La traición de la transición cincuenta años después
Esther Palomera en eldiario.es hace bien en señalar las diferencias entre otros países occidentales que dejaron atrás nefandas dictaduras militares y el nuestro. Aunque, incluso, en aquellos países como Grecia, Italia, Alemania o Portugal, la ultraderecha ya ha tocado el poder ejecutivo antes que en el nuestro, en esos países, por muchas dudas y reticencias que algunos de sus representantes quisieran manifestar, las celebraciones por las caídas de los dictadores y sus regímenes fueron unánimes y de un único signo.
¿Cuál es la diferencia, pues, con el nuestro? Solo hay una, y siento el complejo del personaje del muchacho cuando señala que el emperador está desnudo en el cuento «El traje del emperador». Se llama monarquía.
De hecho, en ninguna de aquellas democracias occidentales, que repúblicas son (como lo era el nuestro hasta el golpe del estado de 1936), existe rémora alguna con los dictadores. En el nuestro tuvimos durante cuarenta años a un jefe del Estado impuesto por el dictador y amigo personal del dictador. La realidad a veces no la queremos ver, por más que se trate de un enorme elefante delante de nuestros ojos. Por más que el PSOE, cuyo éxito político de medio siglo, cargado, como el PP, de una continua serie de favores de intercambios con la Casa Real para esconder su corrupción estructural (la de esta y la de aquellos), se coloque siempre en esa posición ambigua condescendiente. Sobre estas acusaciones, que pesan como losa para que me publiquen esta opinión, aclaro que no se trata de opiniones: Rebeca Quintans la ha documentado abundantemente desde 1982 y hasta la caída de la gracia ante la Casa Real en 1989. Me curo en salud: no hay en este artículo ni una sola alusión indemostrable, por muy incómoda que resulte.

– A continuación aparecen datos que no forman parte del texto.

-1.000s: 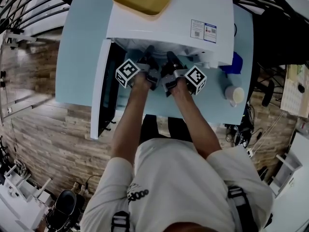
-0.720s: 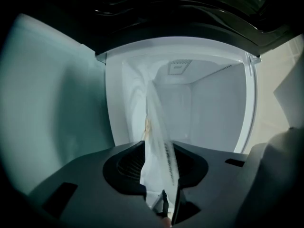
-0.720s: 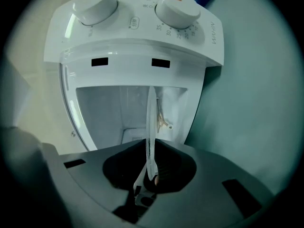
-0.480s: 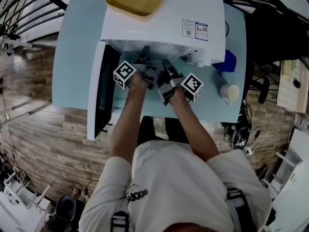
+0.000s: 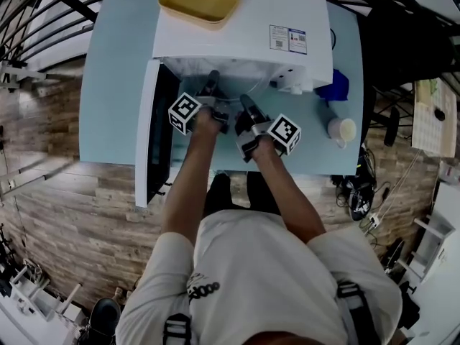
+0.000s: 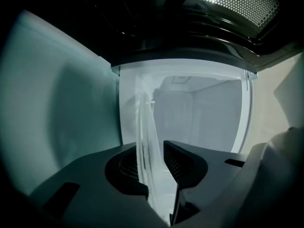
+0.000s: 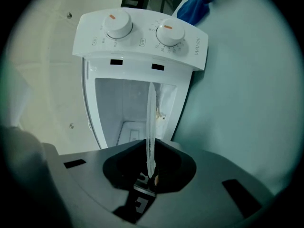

Lope de Vega llamaba a su Juana «Juanilla», igual que la mayor parte de España, «pudiendo casta, se llamó Castilla». A nuestra imperfecta democracia quizás podamos llamarla «democratiquilla»: en ella miles de fosas comunes de campos del horror como el del Mathausen se siguen manteniendo ocultas. Y quienes aludían al necesario olvido (los verdugos, y sus hijos y nietos ahora) son los primeros que siguen sin olvidar, dados sus homenajes. La doble moral: que olviden las víctimas, solo ellas. Por eso seguimos siendo, según la ONU, la única democracia del mundo que nunca puso en marcha juicios por la verdad contra los criminales del régimen. Ni Camboya ni Guatemala se atrevieron a tanto. España es la única. Tampoco es opinión mía: reitero, lo dice la ONU.
El jefe del Estado fue el rey decidido por Franco y, por ese mismo motivo, el jefe de las fuerzas armadas. Todo en perfecta consonancia. La monarquía en España es una herencia incuestionable del franquismo. A su amparo se acogió la impunidad de grandes criminales del franquismo, de políticos falangistas (Suárez lo era, por ejemplo, y no es ni mucho menos el peor de los casos). Felipe VI no sería rey si en 1936 no hubiera habido un golpe de Estado franquista contra la república democrática constituida. ¿Alguien puede afirmar, sin faltar a la más pura verdad, lo contrario?
Por eso Felipe VI no acude a los actos de la conmemoración de la restitución de las libertades cincuenta años después. En presencia de su padre, no estaba autorizado hablar mal del dictador. Su sucesor es, cuando menos, más elegante: simplemente no acude. Todo es muy coherente, menos lo políticamente correcto: no se muerde la mano de quien te da de comer.